Robert Christgau is the only music critic I’ve ever read compulsively. His enormous online catalog of reviews makes binging easy. Here he is in a recent interview:
“The notion that no current popular music is of quality is philistine.”
He’s right, but this borders on tautology. After all, some of it must be good.
He implicitly shies away from saying if it’s gotten better, or if it’s gotten worse, and with good reason. As a man who’s written with nuance and humanity about 15000 albums, and who’s approaching the end of his career, I’m sure he’d rather not be remembered as one of those cranks that complain it’s all gone to shit.
But I think it has, a little, and I aim to prove it via the method of cherry-picking examples and asking rhetorical questions.
In 1965 the biggest act in the world was the Beatles.

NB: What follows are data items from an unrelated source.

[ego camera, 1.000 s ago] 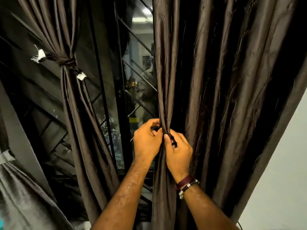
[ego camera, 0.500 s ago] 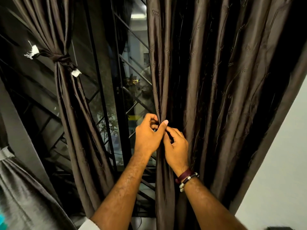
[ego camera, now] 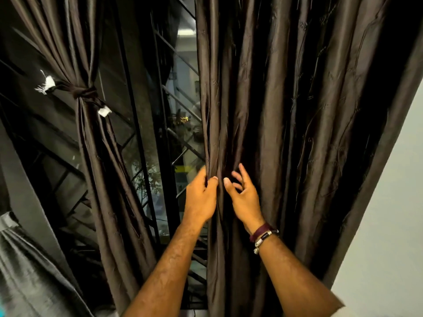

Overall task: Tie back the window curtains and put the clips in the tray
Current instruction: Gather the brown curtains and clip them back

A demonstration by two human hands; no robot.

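Window [ego camera: 158, 156] gap left; left hand [ego camera: 201, 197] pinches curtain edge [ego camera: 211, 133]

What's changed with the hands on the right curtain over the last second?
The right hand has let go of the right curtain: its fingers are now spread open, off the folds it was pinching. The left hand still grips the curtain's inner edge at about the same spot. The left curtain stays knotted by its tie-back.

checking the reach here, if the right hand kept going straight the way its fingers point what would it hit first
Most likely the right curtain: the right hand is open, fingers spread and aimed up and forward at its dark folds, with nothing seen between. Depth is hard to judge.
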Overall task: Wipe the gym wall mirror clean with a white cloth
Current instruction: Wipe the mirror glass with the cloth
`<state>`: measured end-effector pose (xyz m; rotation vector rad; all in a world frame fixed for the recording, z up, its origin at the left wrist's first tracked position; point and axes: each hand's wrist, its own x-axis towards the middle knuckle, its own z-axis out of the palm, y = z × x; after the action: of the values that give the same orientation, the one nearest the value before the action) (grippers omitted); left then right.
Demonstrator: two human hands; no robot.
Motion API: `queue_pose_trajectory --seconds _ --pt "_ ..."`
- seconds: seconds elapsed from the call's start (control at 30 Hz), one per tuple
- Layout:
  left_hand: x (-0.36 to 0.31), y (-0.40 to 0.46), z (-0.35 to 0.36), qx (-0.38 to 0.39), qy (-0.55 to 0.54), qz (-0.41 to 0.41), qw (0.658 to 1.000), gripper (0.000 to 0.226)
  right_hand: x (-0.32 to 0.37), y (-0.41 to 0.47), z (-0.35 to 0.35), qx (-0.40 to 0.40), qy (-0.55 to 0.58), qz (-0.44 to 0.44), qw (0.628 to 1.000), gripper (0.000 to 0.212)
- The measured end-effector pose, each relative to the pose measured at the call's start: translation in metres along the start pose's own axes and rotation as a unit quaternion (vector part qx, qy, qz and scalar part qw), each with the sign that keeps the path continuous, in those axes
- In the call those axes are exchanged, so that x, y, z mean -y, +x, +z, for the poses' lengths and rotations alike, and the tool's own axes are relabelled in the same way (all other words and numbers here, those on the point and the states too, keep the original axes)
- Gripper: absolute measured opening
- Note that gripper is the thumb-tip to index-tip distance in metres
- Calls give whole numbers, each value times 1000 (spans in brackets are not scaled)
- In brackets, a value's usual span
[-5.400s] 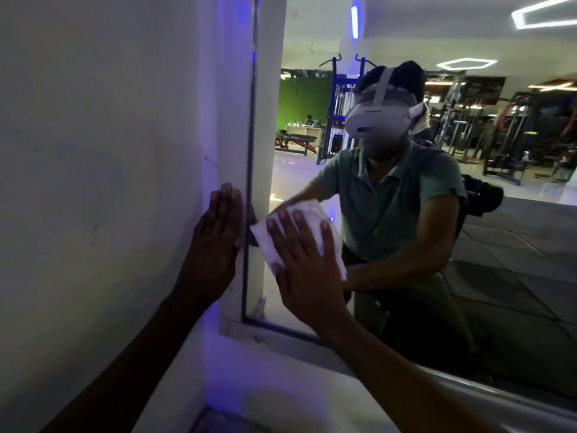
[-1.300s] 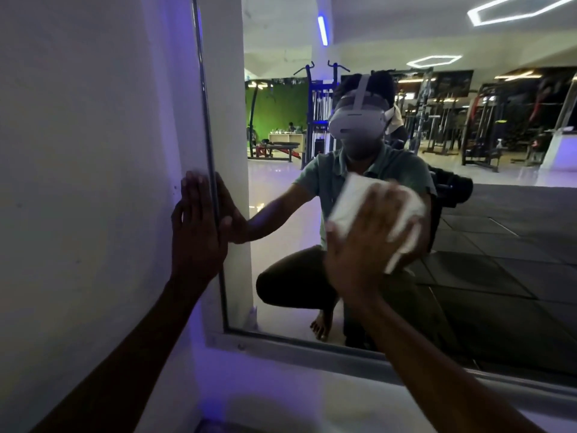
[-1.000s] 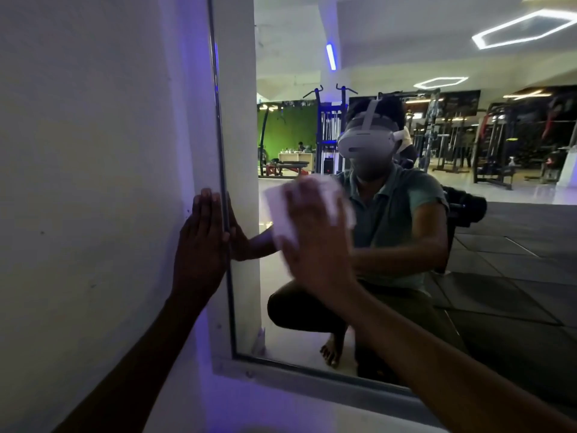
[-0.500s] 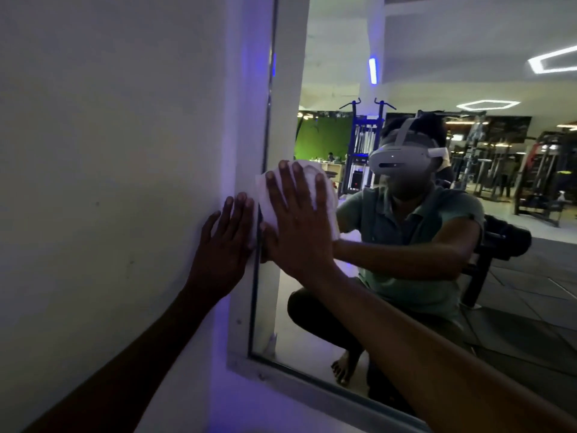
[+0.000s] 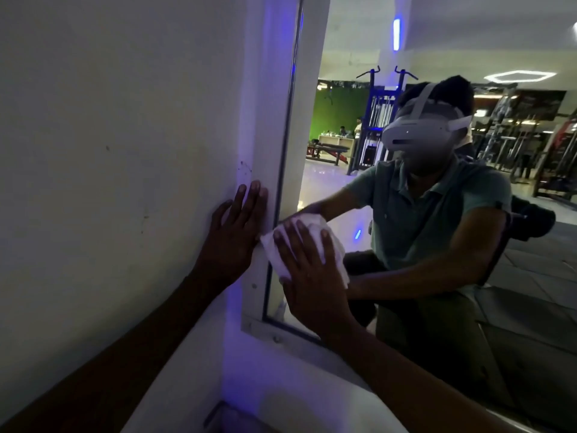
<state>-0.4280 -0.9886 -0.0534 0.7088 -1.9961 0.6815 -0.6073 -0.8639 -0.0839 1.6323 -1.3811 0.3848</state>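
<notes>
Cloth: our right hand [image 5: 312, 276], fingers spread flat, presses the white cloth [image 5: 307, 242] on the mirror [image 5: 343, 189] by its left edge.
Brace: our left hand [image 5: 232, 242] lies open on the wall [image 5: 125, 151].
Technique: we judge even pressure and overlapping strokes into the lower corner work best.

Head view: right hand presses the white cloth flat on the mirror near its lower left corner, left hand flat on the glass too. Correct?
Not quite. In the head view the left hand lies flat on the white wall beside the mirror frame, not on the glass. The right hand does press the white cloth on the mirror.
</notes>
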Motion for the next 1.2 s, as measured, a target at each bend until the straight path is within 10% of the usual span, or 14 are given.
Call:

In 1820 it was Beethoven. In 2016 it’s Beyoncé, whose hits are written by luminaries such as Tor Hermansen and Mikkel Eriksen, collectively known as Stargate. My grandma, who smoked 60 cigarettes a day in front of the tv in her nightgown, watched Stargate.
In 1965 Palo Alto produced The Grateful Dead and a year later San Francisco produced Sly Stone, musicians trying to experience life and death, joining “the fatalism of the physical frontier with the wonder of the psychedelic one”. In 2016 SF produces Uber and 120 million dollar mayonnaise.
Ask yourself: 50 years from now, will people regard Beyoncé like they regard the Beatles? Or like they regard Beethoven?
What the fuck happened? Could money have anything to do with it?